Compaction is the process of merging SSTables on disk to reduce read amplification and reclaim disk space. It also removes tombstones and duplicate entries. ScyllaDB, being a write-optimized LSM-tree database, relies heavily on regular compactions to maintain performance.

Symptoms of a Backlog

Increased pending_compactions metric
Growing number of SSTables per table
High read latencies despite low CPU usage
Disk space usage keeps growing unexpectedly

Root Causes of Compaction Backlog

1. Misconfigured Compaction Strategy

Using SizeTieredCompactionStrategy (STCS) in high-write workloads without tuning can create excessive SSTables and poor merge efficiency. LeveledCompactionStrategy (LCS) may be more appropriate for read-heavy workloads but requires fine-tuned thresholds.

2. IO Saturation

If disk IOPS or throughput are insufficient, compaction jobs are throttled, allowing backlog to accumulate. This is common with slower disks or noisy neighbors in shared environments.

3. CPU/Memory Contention

ScyllaDB’s compaction is multi-threaded but cooperative. Under high query or streaming load, the system may deprioritize compaction to preserve query latencies, worsening backlog over time.

4. Tombstone Overhead

Excessive deletes (especially wide rows with many tombstones) increase compaction cost and slow merging, particularly when GC grace period is high and tombstones can’t yet be dropped.

Diagnostic Techniques

1. Monitor Prometheus Metrics

Key metrics to observe:

scylla_compaction_manager_pending_tasks
scylla_storage_proxy_coordinator_read_latency
scylla_sstable_per_level (LCS only)

2. Use `nodetool compactionstats`

$ nodetool compactionstats

Shows ongoing and pending compactions. If pending tasks remain high and don’t reduce over time, backlog exists.

3. Analyze Disk Usage

Check if disk space usage increases disproportionate to data volume. Use du -sh /var/lib/scylla/data and correlate with SSTable counts.

4. Profile SSTables

Use sstablemetadata to check TTLs, tombstones, and row sizes. Large numbers of tombstones indicate future compaction pressure.

Step-by-Step Fixes

1. Tune Compaction Parameters

For STCS:

compaction = {
  'class': 'SizeTieredCompactionStrategy',
  'min_threshold': 2,
  'max_threshold': 8
}

For LCS:

compaction = {
  'class': 'LeveledCompactionStrategy',
  'sstable_size_in_mb': 160
}

2. Increase IO Capacity

Use faster NVMe SSDs or increase dedicated IOPS in cloud environments. Monitor iostat and vmstat for disk bottlenecks.

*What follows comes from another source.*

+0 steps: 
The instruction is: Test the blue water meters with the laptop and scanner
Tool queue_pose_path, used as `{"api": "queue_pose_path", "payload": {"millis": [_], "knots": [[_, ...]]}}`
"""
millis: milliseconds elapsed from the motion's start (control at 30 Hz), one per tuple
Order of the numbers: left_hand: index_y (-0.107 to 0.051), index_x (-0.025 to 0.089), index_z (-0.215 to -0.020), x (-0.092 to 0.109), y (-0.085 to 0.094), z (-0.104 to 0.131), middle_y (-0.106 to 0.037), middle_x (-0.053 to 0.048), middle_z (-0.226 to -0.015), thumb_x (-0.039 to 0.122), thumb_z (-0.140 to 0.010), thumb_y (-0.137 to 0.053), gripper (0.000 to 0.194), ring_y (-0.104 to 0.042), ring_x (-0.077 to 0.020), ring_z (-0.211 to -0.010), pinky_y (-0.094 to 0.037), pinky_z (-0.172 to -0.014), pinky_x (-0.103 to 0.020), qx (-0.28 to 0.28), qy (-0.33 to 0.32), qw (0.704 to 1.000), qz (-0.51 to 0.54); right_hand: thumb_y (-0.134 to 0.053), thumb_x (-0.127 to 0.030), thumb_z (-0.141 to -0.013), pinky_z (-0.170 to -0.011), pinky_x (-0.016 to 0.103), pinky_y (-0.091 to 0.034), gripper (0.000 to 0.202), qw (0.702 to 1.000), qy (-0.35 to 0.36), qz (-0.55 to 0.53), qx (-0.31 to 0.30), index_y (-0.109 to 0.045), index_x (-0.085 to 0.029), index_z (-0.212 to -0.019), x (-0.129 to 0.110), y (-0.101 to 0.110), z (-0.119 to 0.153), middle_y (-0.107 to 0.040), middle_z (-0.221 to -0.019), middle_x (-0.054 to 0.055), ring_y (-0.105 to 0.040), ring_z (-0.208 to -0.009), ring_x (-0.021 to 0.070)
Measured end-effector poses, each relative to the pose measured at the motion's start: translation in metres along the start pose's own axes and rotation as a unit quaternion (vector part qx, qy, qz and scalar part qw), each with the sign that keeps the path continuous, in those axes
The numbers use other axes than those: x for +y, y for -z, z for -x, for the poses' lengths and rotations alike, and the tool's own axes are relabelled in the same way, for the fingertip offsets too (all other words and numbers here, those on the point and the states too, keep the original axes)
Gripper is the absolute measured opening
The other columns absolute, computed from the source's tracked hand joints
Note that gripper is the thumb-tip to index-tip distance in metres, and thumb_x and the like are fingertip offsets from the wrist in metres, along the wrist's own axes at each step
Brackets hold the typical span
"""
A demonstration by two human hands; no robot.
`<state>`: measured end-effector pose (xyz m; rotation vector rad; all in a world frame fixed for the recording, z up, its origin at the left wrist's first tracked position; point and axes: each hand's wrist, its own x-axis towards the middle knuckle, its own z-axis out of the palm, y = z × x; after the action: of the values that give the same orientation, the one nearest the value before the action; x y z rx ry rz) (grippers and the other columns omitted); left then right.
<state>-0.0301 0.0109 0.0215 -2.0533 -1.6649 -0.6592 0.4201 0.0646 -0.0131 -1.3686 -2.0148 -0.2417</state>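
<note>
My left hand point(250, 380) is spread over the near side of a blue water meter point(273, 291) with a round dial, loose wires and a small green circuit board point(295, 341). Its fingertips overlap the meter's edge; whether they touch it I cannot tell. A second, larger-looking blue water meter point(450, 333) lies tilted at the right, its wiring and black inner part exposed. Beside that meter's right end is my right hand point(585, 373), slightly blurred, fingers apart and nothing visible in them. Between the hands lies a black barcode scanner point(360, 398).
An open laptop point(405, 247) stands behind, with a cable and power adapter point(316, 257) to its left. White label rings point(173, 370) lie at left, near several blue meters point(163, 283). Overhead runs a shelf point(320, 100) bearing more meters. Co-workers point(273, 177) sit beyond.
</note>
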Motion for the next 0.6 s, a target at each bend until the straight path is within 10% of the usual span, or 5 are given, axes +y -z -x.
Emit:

3. Isolate Background Tasks

Use ScyllaDB’s scheduler_group configuration to isolate compaction threads from query threads.

4. Lower GC Grace Period (With Caution)

ALTER TABLE users WITH gc_grace_seconds = 3600;

This reduces the duration tombstones are retained, speeding up their purge in compaction. Do not do this in multi-DC setups unless fully synced.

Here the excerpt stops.